Les notions à retenir :

Internet et Web : deux notions différentes

  • Internet = réseau mondial d’ordinateurs connectés entre eux. Il permet la circulation des données grâce à des infrastructures physiques (serveurs, câbles, routeurs).
  • Le Web (World Wide Web) = un service d’Internet permettant d’accéder à des pages reliées entre elles par des liens hypertextes.

2. Fonctionnement d’Internet

  • Infrastructures :
    • Serveurs = ordinateurs stockant les données et les sites web.
  • Routeurs = appareils qui dirigent les informations sur le meilleur chemin du réseau.
  • Câbles sous-marins = support physique essentiel pour relier les continents et assurer la circulation mondiale des données.
  • Adresses IP et DNS : permettent d’identifier les appareils et de transformer les adresses web en noms lisibles (ex. www.google.com).

3. Fonctionnement du Web

  • Squelette d’un site web :
    • HTML (structure du contenu),
    • CSS (mise en forme et design),
    • JavaScript (interactivité).
  • Principe du web : accès via un navigateur qui envoie une requête au serveur → le serveur renvoie la page web demandée.

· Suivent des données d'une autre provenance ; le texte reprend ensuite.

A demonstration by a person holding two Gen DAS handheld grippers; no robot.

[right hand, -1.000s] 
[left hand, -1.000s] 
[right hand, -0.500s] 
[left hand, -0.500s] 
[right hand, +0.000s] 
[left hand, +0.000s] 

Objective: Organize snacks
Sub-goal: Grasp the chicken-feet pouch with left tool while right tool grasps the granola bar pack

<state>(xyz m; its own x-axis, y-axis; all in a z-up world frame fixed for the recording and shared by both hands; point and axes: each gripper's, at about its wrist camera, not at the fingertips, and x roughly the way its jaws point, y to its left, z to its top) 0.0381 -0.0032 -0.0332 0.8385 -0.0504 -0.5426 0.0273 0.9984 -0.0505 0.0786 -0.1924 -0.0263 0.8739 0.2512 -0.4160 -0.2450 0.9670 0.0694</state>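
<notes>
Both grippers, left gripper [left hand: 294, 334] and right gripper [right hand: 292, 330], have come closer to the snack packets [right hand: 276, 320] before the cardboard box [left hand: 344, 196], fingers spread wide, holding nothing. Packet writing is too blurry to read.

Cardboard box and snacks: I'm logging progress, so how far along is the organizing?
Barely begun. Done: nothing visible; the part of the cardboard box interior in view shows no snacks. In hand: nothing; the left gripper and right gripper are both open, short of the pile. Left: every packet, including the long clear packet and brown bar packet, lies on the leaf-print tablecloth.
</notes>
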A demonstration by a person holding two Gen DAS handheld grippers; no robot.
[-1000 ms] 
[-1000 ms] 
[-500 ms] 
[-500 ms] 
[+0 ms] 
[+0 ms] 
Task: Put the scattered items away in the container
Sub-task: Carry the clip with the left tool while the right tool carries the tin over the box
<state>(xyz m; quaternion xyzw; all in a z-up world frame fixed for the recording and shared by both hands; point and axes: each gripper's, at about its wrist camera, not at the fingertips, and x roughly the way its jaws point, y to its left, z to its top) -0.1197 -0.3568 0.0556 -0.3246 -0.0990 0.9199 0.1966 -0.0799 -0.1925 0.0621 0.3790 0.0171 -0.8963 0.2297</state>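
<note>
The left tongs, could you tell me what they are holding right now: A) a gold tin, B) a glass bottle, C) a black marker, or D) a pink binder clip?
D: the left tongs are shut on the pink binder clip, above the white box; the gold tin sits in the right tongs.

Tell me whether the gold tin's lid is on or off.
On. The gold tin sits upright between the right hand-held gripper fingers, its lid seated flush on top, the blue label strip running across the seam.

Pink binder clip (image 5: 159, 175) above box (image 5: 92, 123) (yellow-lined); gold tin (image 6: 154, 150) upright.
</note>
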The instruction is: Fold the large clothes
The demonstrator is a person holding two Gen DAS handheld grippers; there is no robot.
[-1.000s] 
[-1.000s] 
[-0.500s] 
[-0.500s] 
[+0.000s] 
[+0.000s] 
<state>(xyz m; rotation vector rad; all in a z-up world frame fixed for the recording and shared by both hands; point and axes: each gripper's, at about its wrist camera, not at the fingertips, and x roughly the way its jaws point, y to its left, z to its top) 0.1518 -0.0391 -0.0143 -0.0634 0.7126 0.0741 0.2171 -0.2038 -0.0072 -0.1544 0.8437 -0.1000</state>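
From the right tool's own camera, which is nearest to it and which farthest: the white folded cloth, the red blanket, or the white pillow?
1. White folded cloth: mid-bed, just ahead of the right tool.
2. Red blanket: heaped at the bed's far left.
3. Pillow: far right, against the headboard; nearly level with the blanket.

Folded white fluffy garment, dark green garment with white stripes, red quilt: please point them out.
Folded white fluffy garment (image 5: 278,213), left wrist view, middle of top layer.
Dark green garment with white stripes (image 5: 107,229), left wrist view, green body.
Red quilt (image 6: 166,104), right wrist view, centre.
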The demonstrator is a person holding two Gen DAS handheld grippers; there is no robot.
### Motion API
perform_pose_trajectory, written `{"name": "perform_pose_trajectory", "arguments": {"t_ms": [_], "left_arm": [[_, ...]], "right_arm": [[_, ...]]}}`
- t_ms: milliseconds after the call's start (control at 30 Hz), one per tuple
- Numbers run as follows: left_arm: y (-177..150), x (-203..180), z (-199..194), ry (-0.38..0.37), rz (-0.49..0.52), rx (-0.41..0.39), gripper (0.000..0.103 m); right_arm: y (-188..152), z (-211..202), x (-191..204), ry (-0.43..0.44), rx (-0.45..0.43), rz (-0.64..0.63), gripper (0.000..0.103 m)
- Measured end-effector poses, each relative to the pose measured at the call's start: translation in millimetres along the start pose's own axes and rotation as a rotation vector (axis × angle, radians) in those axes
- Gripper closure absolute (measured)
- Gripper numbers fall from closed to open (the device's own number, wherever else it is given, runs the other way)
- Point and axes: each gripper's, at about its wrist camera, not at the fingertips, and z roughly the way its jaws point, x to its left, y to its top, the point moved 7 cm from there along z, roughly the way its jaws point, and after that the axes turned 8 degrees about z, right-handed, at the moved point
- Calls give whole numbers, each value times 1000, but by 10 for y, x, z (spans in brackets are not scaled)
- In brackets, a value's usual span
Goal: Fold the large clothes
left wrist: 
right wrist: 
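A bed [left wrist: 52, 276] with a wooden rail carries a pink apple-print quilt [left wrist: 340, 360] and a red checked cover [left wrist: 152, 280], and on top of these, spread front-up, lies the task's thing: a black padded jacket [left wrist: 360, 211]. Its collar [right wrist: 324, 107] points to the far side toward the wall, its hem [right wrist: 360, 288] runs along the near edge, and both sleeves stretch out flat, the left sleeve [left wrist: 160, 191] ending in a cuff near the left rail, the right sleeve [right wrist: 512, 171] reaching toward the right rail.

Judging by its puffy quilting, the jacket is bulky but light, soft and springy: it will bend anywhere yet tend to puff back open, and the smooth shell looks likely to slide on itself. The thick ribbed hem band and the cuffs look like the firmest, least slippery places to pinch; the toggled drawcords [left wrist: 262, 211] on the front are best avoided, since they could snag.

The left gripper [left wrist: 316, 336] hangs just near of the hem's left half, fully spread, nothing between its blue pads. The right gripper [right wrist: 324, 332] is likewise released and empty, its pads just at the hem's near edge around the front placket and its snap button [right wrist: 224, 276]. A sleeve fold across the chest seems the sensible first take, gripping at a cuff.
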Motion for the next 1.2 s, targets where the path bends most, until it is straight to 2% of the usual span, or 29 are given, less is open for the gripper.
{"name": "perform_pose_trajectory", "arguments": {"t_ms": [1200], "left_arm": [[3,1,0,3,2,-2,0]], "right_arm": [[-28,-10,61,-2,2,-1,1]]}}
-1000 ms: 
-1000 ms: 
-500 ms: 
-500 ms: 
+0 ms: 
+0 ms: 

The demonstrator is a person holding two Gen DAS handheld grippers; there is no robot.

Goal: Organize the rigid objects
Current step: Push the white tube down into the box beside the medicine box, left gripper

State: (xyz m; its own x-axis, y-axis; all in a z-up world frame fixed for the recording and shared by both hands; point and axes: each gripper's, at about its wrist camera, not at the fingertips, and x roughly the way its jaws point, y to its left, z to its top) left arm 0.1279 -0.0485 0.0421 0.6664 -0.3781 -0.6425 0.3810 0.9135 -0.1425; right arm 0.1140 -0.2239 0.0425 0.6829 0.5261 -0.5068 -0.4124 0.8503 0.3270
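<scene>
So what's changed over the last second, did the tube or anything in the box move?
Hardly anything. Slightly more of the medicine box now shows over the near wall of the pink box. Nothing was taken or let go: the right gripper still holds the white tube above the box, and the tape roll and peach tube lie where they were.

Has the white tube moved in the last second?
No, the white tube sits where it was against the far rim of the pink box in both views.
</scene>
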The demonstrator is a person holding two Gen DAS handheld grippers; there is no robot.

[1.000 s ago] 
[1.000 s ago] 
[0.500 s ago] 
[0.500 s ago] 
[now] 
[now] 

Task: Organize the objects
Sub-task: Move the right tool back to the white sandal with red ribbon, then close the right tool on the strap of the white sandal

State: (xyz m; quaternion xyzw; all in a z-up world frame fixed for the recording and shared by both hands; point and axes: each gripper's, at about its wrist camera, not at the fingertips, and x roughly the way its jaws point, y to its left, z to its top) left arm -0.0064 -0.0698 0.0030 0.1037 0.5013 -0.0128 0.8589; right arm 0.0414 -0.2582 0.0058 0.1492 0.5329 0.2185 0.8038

🔒 5. Usages, enjeux et perspectives

  • Protection des données personnelles (RGPD en Europe),
  • Cookies : fichiers enregistrés sur nos appareils pour mémoriser nos préférences ou tracer notre navigation,
  • Cyberviolences : cyberharcèlement, usurpation d’identité, désinformation.
    • Innovation technologique (IA, métavers, Web décentralisé).